People have crushes or infatuations (on rockstars, movie stars, cute guys / girls in class, etc.) when they’re young. Some grow out of it, some don’t.

Falling in love–real, reciprocal love? That can happen at any age.

How old are you? I ask because I’m 38, so not old by any means–but certainly old enough to have had my heart broken and broken a few myself over the years. I don’t know that it’s made me any more cynical about love. Cynical about certain types of people, sure. But not about love itself. If anything, having a bit more experience has made me realize that I will get over heartbreak. When I was 18, I thought the world would end when a romance did. In fact, once I’ve put some years between me and heartbreak, I’m able to remember the good times and the fun I had, even if it didn’t end all that well.

True, I may not feel the same way I did 20 years ago when I thought the person I loved was my whole world and I couldn’t live without him. However, I’m certainly capable of falling in love.

People in flippin’ nursing homes fall in love.

Sometimes people who have lost a life-long love don’t want to find anyone else, but they are capable if they want to. Mature love can actually be even more fulfilling on some levels than the intense white-hot passion of very young love. Which is not to say it can’t have its moments…

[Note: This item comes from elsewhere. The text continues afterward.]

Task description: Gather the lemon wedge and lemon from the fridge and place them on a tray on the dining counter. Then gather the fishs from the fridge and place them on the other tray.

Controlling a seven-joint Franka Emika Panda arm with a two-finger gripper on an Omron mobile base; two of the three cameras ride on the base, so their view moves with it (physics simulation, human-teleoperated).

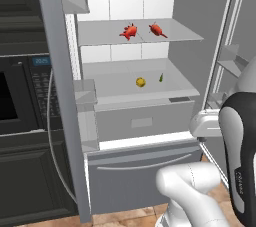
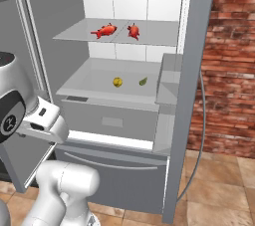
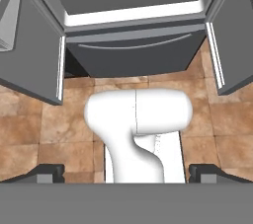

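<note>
Facing the open fridge (image 1: pixel 192 31), both doors swung wide, I list its contents by shelf.

Upper shelf: two red-orange fishs, side by side and slightly apart, one (image 1: pixel 129 32) nearer the microwave side, the other (image 1: pixel 158 30) nearer the brick-wall side. The right base view shows the same pair (image 2: pixel 104 31) (image 2: pixel 133 31).

Lower shelf, directly beneath the fishs: the lemon (image 1: pixel 141 82), small, round and yellow, near the shelf's middle; just beside it, apart and toward the brick-wall side, the lemon wedge (image 1: pixel 161 77), a small greenish sliver. Right base view: lemon (image 2: pixel 117 81), wedge (image 2: pixel 143 81).

Below that shelf: a closed grey drawer (image 1: pixel 142 121), then the freezer drawer (image 1: pixel 140 176) with its long curved handle.

My gripper (image 3: pixel 126 171): fingers spread to their widest, holding nothing, the two dark fingertips (image 3: pixel 49 172) far apart at the bottom of the hand view. It looks down over the tiled floor (image 3: pixel 29 129) toward the freezer drawer (image 3: pixel 133 53), well below and in front of both shelves, so every task item lies above it and deeper inside the fridge.

Surroundings: a dark cabinet with a microwave (image 1: pixel 20 96) beside the fridge on one side, a red brick wall (image 2: pixel 229 60) on the other. The left base view gives the microwave; the right base view gives the brick wall.
</note>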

A woman I know fell in love for the first time in her life when she was close to 60.
She’s now in love again with another man and she’s about 70. She also tried paragliding for the first time with her new boyfriend last summer.
Don’t worry. Life doesn’t end at 25.

I went to a wedding of a very nice 30’s couple. After the ceremony, the husband’s 67 year old grandmother and the bride’s 72 year old grandfather surprised everybody with their own impromptu wedding ceremony. They had met and fallen in love while planning the wedding. Five years later, both couples are still together.

It happens.

My mother is almost 92 and lives in assisted care. About six years ago (and over a period of time), she met and fell in love with a man about four or five years younger than she. When he moved away to live close to his son, she cried the hardest and the longest of anytime in her life.

He wasn’t too happy either. He soon moved back and now only a wall separates their apartments.

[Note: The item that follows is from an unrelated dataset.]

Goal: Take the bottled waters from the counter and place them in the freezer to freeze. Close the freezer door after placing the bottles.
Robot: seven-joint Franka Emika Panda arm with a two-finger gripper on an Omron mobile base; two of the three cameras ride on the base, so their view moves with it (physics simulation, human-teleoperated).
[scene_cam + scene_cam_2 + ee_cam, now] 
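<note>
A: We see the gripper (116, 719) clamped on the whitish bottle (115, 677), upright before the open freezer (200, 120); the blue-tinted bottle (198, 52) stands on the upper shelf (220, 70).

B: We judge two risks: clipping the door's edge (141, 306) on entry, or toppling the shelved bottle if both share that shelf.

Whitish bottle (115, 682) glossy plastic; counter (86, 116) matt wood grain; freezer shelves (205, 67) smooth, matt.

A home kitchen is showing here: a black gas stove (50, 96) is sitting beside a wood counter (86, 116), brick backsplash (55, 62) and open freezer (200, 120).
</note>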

Mother says that you always feel the same age inside, but that she had no idea that she would ever feel this way again.

My friend’s grandmother is getting married in December, and she’s in her 80s. Apparently she’s as giddy as a little girl, getting everything ready for the big day!
Also, although it may not be love, you should see the hany panky that goes on in my grandmother’s retirement home! There are more hookups happening there than there were at my high school!

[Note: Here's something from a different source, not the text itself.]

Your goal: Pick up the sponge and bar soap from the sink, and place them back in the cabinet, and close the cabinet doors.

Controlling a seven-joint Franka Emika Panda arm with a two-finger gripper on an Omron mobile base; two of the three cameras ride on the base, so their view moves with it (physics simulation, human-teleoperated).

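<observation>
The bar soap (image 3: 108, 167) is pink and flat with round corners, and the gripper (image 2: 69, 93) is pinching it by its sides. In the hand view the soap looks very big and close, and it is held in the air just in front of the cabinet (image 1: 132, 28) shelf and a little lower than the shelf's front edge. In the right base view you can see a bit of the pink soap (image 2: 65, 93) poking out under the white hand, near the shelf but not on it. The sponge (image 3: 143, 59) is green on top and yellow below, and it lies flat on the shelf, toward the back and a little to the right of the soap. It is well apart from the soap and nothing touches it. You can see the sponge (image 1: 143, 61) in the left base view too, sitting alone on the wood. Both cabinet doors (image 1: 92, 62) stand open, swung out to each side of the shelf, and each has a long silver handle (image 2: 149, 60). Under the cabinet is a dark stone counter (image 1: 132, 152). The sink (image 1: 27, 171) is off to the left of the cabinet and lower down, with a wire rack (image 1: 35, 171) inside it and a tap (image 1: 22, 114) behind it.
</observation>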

One of the owners of my favorite camera store (my dad was good friends with the owners) finally married the man that she’d loved for many years. He had been married, and for years (decades, I guess) she loved him from afar. I got the impression that he was not indifferent to her, but I don’t think there was any extramarital hanky-panky going on.

Anyway, she remained unmarried for all these years. Then his wife died. After a certain period of time, he married this lady who has loved him through the years. I think they were both in their 70s when they married. They’re both very happy.

You’re definitely right about that, it ends at 23.

This is really good news.

Oops not that. That’s bad news. I hit reply, went and heated up some beans, and came back and replied.

Here some better news for you: Life ends when you die. :smiley:

So have fun, damnit!

And yes, you can fall in love, real, true, wonderful love, at any age, at any time, if you let yourself. You know that old cliche, “Life is what you make it”? It’s true.

Go on, you. Go out there and grow old, and fall in love at 98. Why not? :stuck_out_tongue:

I somehow suspect you’re 22.

Damn, I’m 24. I suppose I’ll just cease to exist now, sorry for the mix-up! disappears in puff of smoke

Are you serious? At the assisted living place where my grandparents live, there aren’t enough live men for that; the old girls would all have to be lesbians!

That gendered life expectancy thing will get you in the end, it seems. Wonder if they still get a toaster?